In a throwback that resonates, Jadakiss asks for the reasoning behind racial, political and social injustice that affects all Americans, not just black Americans. A part of the music video shows two cops chasing a young man selling CDs illegally on the street, exposing the deep chasms in the prison system designed to break down spirits and communities of color. It also hits a chord, drawing similarities to why Garner was apprehended. While comical at times, the song pushes peaceful protest through a series of questions, some of which beg for answers. Anthony Hamilton’s croon -- a distinct wail of the beauty that comes from oppression and necessity -- adds an element of familiarity.
Over the artful loop of Nina Simone’s 'Sinnerman' (courtesy of Kanye West) rests an eternal message of the force it takes to move forward through adversity. Talib Kweli’s call and response takes it to church, mourning nightmarish conditions while seeking the strength to push on. “Even when the condition is critical, when the living is miserable / Your position is pivotal, I ain’t bulls---tin’ you,” he testifies. A contemporary march song at its essence, Kweli calls for strength in situations that feel helpless.

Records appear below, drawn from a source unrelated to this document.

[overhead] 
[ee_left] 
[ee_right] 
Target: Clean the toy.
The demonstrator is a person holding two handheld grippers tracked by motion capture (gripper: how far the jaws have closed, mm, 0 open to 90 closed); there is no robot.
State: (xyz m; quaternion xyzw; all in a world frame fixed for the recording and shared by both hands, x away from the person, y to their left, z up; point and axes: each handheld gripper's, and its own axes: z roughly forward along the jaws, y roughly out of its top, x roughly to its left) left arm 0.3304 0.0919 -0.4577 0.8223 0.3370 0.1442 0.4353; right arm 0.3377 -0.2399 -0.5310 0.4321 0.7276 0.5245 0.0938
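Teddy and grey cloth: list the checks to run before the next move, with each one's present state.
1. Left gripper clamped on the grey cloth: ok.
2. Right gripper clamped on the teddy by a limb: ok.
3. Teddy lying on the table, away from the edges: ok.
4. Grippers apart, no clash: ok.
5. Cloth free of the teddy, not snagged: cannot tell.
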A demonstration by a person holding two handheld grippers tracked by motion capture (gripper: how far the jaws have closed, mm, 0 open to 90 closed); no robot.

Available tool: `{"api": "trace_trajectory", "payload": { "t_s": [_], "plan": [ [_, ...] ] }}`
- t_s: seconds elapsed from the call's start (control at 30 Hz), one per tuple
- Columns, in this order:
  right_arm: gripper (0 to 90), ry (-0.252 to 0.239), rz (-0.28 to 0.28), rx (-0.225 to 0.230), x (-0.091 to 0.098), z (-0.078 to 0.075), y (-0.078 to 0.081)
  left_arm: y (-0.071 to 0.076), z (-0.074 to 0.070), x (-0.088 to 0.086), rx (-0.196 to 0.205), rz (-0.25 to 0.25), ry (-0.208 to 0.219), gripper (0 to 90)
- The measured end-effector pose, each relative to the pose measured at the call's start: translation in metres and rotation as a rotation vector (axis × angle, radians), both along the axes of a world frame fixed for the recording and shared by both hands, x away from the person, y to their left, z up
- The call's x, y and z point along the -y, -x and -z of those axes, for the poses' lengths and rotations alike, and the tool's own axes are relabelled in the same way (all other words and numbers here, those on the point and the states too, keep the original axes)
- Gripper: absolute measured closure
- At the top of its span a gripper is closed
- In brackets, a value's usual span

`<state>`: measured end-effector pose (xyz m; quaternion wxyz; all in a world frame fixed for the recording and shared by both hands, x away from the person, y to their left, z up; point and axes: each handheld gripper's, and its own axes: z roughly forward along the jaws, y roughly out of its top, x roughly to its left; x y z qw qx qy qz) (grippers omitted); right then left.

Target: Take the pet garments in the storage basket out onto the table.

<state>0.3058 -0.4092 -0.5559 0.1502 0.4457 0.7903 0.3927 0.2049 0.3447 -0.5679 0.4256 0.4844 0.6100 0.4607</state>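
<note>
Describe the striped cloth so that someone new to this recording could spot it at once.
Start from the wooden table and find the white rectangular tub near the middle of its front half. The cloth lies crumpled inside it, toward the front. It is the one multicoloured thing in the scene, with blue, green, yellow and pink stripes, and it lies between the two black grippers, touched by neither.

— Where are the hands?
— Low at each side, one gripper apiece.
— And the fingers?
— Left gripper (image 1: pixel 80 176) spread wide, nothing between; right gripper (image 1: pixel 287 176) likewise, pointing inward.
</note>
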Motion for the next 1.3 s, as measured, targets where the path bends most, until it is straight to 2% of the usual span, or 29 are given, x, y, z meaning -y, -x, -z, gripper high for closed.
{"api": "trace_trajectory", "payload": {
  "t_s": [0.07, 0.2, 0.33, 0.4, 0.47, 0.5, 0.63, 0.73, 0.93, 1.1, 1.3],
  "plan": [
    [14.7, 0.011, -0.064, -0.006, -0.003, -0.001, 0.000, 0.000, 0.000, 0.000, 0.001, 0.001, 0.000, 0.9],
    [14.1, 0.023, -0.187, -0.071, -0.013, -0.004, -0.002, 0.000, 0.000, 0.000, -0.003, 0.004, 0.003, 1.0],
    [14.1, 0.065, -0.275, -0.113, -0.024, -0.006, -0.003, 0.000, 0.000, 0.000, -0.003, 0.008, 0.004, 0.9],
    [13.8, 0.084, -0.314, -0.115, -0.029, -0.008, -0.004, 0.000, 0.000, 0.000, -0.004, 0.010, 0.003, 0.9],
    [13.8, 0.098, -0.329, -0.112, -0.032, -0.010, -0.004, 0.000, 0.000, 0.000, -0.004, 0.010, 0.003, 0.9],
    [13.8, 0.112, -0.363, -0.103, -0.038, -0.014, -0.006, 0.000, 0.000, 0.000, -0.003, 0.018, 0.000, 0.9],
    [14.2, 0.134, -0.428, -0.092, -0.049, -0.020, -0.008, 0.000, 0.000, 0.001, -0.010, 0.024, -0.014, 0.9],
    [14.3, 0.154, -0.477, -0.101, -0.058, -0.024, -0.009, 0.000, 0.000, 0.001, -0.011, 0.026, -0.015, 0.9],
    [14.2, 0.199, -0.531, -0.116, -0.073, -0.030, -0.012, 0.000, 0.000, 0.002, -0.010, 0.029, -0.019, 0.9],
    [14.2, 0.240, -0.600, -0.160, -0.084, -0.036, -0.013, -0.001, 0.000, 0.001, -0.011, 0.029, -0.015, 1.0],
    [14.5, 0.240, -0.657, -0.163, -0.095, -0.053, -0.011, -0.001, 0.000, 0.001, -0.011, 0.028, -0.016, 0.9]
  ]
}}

The classic diatribe on the militarization of the police force and its suffocating effect on the masses, this raw track by dead prez holds no punches. The lyrics bring attention not just to race but how class affects the justice system, and how the image of a black man implies danger. “For me change might never come because I can’t change into a white dude,” he says. Nuance-free, the song gives voice to the ones who are tired of waiting for progress.